:: TASK TO CARRY OUT ::
What is needed is an exact copy of every record.

:: MATERIAL TO PROCESS ::
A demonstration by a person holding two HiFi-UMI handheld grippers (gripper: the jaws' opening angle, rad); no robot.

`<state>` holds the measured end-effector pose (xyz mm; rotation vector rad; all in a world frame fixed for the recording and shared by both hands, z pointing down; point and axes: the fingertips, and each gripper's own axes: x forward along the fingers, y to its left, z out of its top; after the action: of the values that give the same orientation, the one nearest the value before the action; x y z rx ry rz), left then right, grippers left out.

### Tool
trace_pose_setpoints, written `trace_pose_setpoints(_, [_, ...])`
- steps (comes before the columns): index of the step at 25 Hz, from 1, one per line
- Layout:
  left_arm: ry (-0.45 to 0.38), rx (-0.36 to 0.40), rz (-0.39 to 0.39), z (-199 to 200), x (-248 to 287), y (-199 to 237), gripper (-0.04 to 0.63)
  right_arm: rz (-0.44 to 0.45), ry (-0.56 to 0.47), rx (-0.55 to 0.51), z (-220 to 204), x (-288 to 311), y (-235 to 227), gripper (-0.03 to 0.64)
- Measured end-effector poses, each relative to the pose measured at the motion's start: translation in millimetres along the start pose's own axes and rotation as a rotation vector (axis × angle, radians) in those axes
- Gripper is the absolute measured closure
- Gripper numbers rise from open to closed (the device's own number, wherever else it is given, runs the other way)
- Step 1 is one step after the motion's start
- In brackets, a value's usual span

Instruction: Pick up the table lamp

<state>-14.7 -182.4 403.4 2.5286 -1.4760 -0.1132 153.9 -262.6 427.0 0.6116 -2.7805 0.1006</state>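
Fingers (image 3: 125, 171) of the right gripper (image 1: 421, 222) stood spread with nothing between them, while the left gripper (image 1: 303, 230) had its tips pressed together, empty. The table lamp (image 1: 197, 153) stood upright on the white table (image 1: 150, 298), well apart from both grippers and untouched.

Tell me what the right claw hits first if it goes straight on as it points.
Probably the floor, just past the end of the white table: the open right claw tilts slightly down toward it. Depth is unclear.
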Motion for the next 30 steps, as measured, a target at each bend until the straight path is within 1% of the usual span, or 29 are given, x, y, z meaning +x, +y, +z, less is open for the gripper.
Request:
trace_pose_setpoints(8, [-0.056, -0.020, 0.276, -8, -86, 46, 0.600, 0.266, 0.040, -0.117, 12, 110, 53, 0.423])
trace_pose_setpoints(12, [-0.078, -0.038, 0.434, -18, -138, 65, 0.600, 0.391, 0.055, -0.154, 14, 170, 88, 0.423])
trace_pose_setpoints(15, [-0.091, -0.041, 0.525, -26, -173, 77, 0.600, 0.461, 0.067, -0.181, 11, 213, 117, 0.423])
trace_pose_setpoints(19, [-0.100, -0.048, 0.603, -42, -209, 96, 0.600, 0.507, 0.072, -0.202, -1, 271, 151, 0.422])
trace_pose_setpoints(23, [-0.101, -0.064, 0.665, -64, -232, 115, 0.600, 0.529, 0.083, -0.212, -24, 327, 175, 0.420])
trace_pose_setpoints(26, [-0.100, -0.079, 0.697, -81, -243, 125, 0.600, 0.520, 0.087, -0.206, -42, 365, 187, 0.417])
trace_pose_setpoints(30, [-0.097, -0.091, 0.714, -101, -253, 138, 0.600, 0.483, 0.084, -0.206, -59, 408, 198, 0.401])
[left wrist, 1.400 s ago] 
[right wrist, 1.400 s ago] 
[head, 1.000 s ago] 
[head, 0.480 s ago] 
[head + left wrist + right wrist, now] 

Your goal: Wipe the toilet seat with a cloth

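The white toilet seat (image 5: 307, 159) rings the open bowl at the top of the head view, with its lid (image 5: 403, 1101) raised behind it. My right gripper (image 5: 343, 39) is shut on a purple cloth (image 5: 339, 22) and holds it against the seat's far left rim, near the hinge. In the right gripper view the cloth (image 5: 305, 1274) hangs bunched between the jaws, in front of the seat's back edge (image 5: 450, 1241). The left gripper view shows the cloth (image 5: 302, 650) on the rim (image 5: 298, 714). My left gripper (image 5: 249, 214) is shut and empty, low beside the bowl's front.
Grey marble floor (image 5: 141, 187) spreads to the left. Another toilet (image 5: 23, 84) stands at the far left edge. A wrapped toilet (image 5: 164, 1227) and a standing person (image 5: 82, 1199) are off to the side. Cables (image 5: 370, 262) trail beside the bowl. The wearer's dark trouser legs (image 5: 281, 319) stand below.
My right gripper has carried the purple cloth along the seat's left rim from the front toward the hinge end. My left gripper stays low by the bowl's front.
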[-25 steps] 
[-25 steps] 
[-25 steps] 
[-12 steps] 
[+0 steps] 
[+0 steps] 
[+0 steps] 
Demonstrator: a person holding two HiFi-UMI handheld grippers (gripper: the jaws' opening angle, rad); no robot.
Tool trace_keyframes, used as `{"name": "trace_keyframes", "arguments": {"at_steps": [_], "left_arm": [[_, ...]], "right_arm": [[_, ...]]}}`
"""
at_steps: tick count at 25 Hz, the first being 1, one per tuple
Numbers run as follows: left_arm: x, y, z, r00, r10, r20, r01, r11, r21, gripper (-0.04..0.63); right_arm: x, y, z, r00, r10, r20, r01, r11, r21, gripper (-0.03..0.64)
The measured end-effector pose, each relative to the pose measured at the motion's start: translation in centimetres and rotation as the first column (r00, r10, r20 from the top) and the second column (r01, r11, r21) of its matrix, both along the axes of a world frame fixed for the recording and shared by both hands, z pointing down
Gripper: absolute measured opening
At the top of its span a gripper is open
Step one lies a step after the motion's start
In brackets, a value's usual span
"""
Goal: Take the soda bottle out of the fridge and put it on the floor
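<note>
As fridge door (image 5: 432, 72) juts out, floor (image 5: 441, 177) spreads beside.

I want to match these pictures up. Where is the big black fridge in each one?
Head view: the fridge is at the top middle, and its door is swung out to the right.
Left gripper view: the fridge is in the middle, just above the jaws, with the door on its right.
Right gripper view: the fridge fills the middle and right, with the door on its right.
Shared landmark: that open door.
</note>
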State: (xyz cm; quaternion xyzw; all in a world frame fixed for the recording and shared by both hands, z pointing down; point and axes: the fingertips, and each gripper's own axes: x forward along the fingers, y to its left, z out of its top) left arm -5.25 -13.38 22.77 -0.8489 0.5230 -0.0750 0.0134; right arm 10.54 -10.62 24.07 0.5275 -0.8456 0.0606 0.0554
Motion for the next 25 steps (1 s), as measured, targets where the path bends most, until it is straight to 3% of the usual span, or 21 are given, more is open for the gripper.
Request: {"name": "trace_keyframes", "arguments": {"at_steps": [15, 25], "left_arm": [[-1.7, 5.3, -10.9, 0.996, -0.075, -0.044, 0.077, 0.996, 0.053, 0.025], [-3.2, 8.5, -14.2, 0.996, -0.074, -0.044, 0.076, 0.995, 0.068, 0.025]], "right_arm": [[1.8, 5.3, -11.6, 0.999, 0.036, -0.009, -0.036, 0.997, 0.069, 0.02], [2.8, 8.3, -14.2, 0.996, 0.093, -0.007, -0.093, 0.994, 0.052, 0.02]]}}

:: SOLUTION FOR THIS EXERCISE ::
A demonstration by a person holding two HiFi-UMI handheld grippers (gripper: the jaws' opening angle, rad); no robot.

`<state>` holds the measured end-effector pose (xyz mm; rotation vector rad; all in a world frame fixed for the recording and shared by both hands, z pointing down; point and axes: the fingertips, and each gripper's own axes: x forward along the fingers, y to its left, z out of its top; after the action: of the values that give the same orientation, the one nearest the value before the action; x y z rx ry rz), left then right, grippers left out.

### Tool
trace_pose_setpoints, written `trace_pose_setpoints(_, [_, ...])`
- steps (comes before the columns): index of the step at 25 Hz, from 1, one per line
- Layout:
  left_arm: ry (-0.45 to 0.38), rx (-0.36 to 0.40), rz (-0.39 to 0.39), z (-199 to 200), x (-248 to 287), y (-199 to 237), gripper (-0.04 to 0.63)
  right_arm: rz (-0.44 to 0.45), ry (-0.56 to 0.47), rx (-0.55 to 0.51), z (-220 to 204), x (-288 to 311), y (-235 to 227), gripper (-0.03 to 0.64)
- Measured end-effector poses, each relative to the pose measured at the motion's start: translation in millimetres along the start pose's own axes and rotation as a rotation vector (axis × angle, radians) in those axes
- Gripper is the absolute measured closure
- Gripper numbers rise from open to closed (the device's own number, wherever else it is given, runs the other way)
- Step 1 is one step after the motion's start
- In brackets, a value's usual span

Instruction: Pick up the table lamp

<state>-14.7 -182.4 403.4 2.5286 -1.4760 -0.1132 153.9 -262.6 427.0 0.6116 -2.7805 0.1006</state>
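Fingers (image 3: 125, 171) of the right gripper (image 1: 421, 222) stood spread with nothing between them, while the left gripper (image 1: 303, 230) had its tips pressed together, empty. The table lamp (image 1: 197, 153) stood upright on the white table (image 1: 150, 298), well apart from both grippers and untouched.

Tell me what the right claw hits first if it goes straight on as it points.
Probably the floor, just past the end of the white table: the open right claw tilts slightly down toward it. Depth is unclear.
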Motion for the next 30 steps, as measured, a target at each bend until the straight path is within 1% of the usual span, or 29 are given, x, y, z meaning +x, +y, +z, less is open for the gripper.
Request:
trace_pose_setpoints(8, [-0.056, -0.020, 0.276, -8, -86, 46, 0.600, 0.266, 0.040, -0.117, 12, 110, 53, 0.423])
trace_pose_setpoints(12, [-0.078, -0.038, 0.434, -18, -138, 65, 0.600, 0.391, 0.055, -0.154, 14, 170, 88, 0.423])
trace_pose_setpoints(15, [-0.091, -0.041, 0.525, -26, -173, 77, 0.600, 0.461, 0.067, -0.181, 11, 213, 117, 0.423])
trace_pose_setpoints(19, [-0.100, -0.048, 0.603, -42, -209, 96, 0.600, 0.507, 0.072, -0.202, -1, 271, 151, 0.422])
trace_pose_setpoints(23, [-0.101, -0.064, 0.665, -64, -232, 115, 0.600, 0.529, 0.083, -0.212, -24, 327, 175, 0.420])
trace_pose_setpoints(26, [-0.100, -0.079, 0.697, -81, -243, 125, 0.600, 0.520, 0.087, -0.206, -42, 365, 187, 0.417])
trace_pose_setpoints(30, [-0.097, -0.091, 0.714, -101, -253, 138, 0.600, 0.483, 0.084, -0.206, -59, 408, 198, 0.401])
[left wrist, 1.400 s ago] 
[right wrist, 1.400 s ago] 
[head, 1.000 s ago] 
[head, 0.480 s ago] 
[head + left wrist + right wrist, now] 

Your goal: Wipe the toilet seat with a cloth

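The white toilet seat (image 5: 307, 159) rings the open bowl at the top of the head view, with its lid (image 5: 403, 1101) raised behind it. My right gripper (image 5: 343, 39) is shut on a purple cloth (image 5: 339, 22) and holds it against the seat's far left rim, near the hinge. In the right gripper view the cloth (image 5: 305, 1274) hangs bunched between the jaws, in front of the seat's back edge (image 5: 450, 1241). The left gripper view shows the cloth (image 5: 302, 650) on the rim (image 5: 298, 714). My left gripper (image 5: 249, 214) is shut and empty, low beside the bowl's front.
Grey marble floor (image 5: 141, 187) spreads to the left. Another toilet (image 5: 23, 84) stands at the far left edge. A wrapped toilet (image 5: 164, 1227) and a standing person (image 5: 82, 1199) are off to the side. Cables (image 5: 370, 262) trail beside the bowl. The wearer's dark trouser legs (image 5: 281, 319) stand below.
My right gripper has carried the purple cloth along the seat's left rim from the front toward the hinge end. My left gripper stays low by the bowl's front.
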[-25 steps] 
[-25 steps] 
[-25 steps] 
[-12 steps] 
[+0 steps] 
[+0 steps] 
[+0 steps] 
Demonstrator: a person holding two HiFi-UMI handheld grippers (gripper: the jaws' opening angle, rad); no robot.
Tool trace_keyframes, used as `{"name": "trace_keyframes", "arguments": {"at_steps": [_], "left_arm": [[_, ...]], "right_arm": [[_, ...]]}}`
"""
at_steps: tick count at 25 Hz, the first being 1, one per tuple
Numbers run as follows: left_arm: x, y, z, r00, r10, r20, r01, r11, r21, gripper (-0.04..0.63); right_arm: x, y, z, r00, r10, r20, r01, r11, r21, gripper (-0.03..0.64)
The measured end-effector pose, each relative to the pose measured at the motion's start: translation in centimetres and rotation as the first column (r00, r10, r20 from the top) and the second column (r01, r11, r21) of its matrix, both along the axes of a world frame fixed for the recording and shared by both hands, z pointing down
Gripper: absolute measured opening
At the top of its span a gripper is open
Step one lies a step after the motion's start
In brackets, a value's usual span
"""
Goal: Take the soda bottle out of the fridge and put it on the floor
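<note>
As fridge door (image 5: 432, 72) juts out, floor (image 5: 441, 177) spreads beside.

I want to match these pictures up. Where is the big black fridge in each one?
Head view: the fridge is at the top middle, and its door is swung out to the right.
Left gripper view: the fridge is in the middle, just above the jaws, with the door on its right.
Right gripper view: the fridge fills the middle and right, with the door on its right.
Shared landmark: that open door.
</note>
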State: (xyz cm; quaternion xyzw; all in a world frame fixed for the recording and shared by both hands, z pointing down; point and axes: the fingertips, and each gripper's own axes: x forward along the fingers, y to its left, z out of its top) left arm -5.25 -13.38 22.77 -0.8489 0.5230 -0.0750 0.0134; right arm 10.54 -10.62 24.07 0.5275 -0.8456 0.0606 0.0554
Motion for the next 25 steps (1 s), as measured, targets where the path bends most, until it is straight to 3% of the usual span, or 21 are given, more is open for the gripper.
Request: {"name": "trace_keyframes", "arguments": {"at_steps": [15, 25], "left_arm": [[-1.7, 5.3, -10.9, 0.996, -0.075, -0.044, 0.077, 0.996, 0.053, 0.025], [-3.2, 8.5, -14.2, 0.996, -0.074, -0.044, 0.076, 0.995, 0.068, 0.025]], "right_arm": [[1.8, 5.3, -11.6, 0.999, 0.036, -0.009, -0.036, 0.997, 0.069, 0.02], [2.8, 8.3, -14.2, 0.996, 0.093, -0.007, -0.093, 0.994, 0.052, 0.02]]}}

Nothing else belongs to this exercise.